- **WHAT THE TASK REQUIRES**:
What is needed here is an exact copy of all the data.

- **MATERIAL PROVIDED**:

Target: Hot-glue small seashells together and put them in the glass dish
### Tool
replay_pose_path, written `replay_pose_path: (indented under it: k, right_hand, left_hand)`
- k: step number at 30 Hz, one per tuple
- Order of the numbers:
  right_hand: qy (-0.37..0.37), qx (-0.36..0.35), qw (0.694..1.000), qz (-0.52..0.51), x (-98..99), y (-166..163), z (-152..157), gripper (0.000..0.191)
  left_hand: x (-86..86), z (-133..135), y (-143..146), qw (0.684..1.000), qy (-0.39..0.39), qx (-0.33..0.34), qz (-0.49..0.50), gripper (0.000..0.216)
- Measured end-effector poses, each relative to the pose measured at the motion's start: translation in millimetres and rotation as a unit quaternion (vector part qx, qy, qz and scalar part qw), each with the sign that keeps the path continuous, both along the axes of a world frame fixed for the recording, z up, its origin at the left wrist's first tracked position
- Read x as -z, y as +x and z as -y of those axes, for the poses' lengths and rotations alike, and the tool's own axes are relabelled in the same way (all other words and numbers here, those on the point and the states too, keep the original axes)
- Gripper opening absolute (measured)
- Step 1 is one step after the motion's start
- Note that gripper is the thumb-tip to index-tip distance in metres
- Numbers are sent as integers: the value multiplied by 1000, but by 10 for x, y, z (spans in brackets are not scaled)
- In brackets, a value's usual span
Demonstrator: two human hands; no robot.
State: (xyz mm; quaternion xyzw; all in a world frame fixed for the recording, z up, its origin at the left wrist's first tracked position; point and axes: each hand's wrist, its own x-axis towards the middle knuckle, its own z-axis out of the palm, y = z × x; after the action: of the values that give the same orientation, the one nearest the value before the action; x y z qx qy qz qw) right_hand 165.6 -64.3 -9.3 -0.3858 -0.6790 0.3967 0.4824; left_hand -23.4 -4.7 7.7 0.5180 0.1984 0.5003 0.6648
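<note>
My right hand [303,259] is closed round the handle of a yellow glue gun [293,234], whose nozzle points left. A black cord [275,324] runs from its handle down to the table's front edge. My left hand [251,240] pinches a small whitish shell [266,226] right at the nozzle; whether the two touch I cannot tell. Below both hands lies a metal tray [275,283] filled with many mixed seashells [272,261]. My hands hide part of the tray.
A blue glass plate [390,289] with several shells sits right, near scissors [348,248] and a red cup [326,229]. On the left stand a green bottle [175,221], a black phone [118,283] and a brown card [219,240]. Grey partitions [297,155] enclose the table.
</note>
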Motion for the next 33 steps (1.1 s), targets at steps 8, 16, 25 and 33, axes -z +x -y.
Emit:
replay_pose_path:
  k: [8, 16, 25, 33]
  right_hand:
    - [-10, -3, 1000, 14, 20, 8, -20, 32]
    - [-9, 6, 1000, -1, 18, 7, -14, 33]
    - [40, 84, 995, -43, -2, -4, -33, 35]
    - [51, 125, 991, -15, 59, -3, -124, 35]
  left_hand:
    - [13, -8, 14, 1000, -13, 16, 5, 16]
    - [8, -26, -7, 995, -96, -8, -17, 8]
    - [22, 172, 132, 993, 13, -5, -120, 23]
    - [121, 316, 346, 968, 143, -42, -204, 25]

- **WORKED SOLUTION**:
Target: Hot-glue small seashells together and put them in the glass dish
### Tool
replay_pose_path, written `replay_pose_path: (indented under it: k, right_hand, left_hand)`
- k: step number at 30 Hz, one per tuple
- Order of the numbers:
  right_hand: qy (-0.37..0.37), qx (-0.36..0.35), qw (0.694..1.000), qz (-0.52..0.51), x (-98..99), y (-166..163), z (-152..157), gripper (0.000..0.191)
  left_hand: x (-86..86), z (-133..135), y (-143..146), qw (0.684..1.000), qy (-0.39..0.39), qx (-0.33..0.34), qz (-0.49..0.50), gripper (0.000..0.216)
- Measured end-effector poses, each relative to the pose measured at the motion's start: translation in millimetres and rotation as a unit quaternion (vector part qx, qy, qz and scalar part qw), each with the sign that keeps the path continuous, both along the axes of a world frame fixed for the recording, z up, its origin at the left wrist's first tracked position
- Read x as -z, y as +x and z as -y of those axes, for the poses' lengths and rotations alike, and the tool's own axes are relabelled in the same way (all other words and numbers here, those on the point and the states too, keep the original axes)
- Gripper opening absolute (measured)
- Step 1 is one step after the motion's start
- Note that gripper is the thumb-tip to index-tip distance in metres
- Numbers are sent as integers: the value multiplied by 1000, but by 10 for x, y, z (spans in brackets are not scaled)
- In brackets, a value's usual span
Demonstrator: two human hands; no robot.
State: (xyz mm; quaternion xyzw; all in a world frame fixed for the recording, z up, its origin at the left wrist's first tracked position; point and axes: each hand's wrist, its own x-axis towards the middle knuckle, its own z-axis out of the palm, y = z × x; after the action: of the values that give the same orientation, the one nearest the value before the action; x y z qx qy qz qw) right_hand 165.6 -64.3 -9.3 -0.3858 -0.6790 0.3967 0.4824; left_hand -23.4 -4.7 7.7 0.5180 0.1984 0.5003 0.6648
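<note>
My right hand [303,259] is closed round the handle of a yellow glue gun [293,234], whose nozzle points left. A black cord [275,324] runs from its handle down to the table's front edge. My left hand [251,240] pinches a small whitish shell [266,226] right at the nozzle; whether the two touch I cannot tell. Below both hands lies a metal tray [275,283] filled with many mixed seashells [272,261]. My hands hide part of the tray.
A blue glass plate [390,289] with several shells sits right, near scissors [348,248] and a red cup [326,229]. On the left stand a green bottle [175,221], a black phone [118,283] and a brown card [219,240]. Grey partitions [297,155] enclose the table.
</note>
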Motion for the next 33 steps (1.1 s), targets at steps 8, 16, 25 and 33, axes -z +x -y.
Emit:
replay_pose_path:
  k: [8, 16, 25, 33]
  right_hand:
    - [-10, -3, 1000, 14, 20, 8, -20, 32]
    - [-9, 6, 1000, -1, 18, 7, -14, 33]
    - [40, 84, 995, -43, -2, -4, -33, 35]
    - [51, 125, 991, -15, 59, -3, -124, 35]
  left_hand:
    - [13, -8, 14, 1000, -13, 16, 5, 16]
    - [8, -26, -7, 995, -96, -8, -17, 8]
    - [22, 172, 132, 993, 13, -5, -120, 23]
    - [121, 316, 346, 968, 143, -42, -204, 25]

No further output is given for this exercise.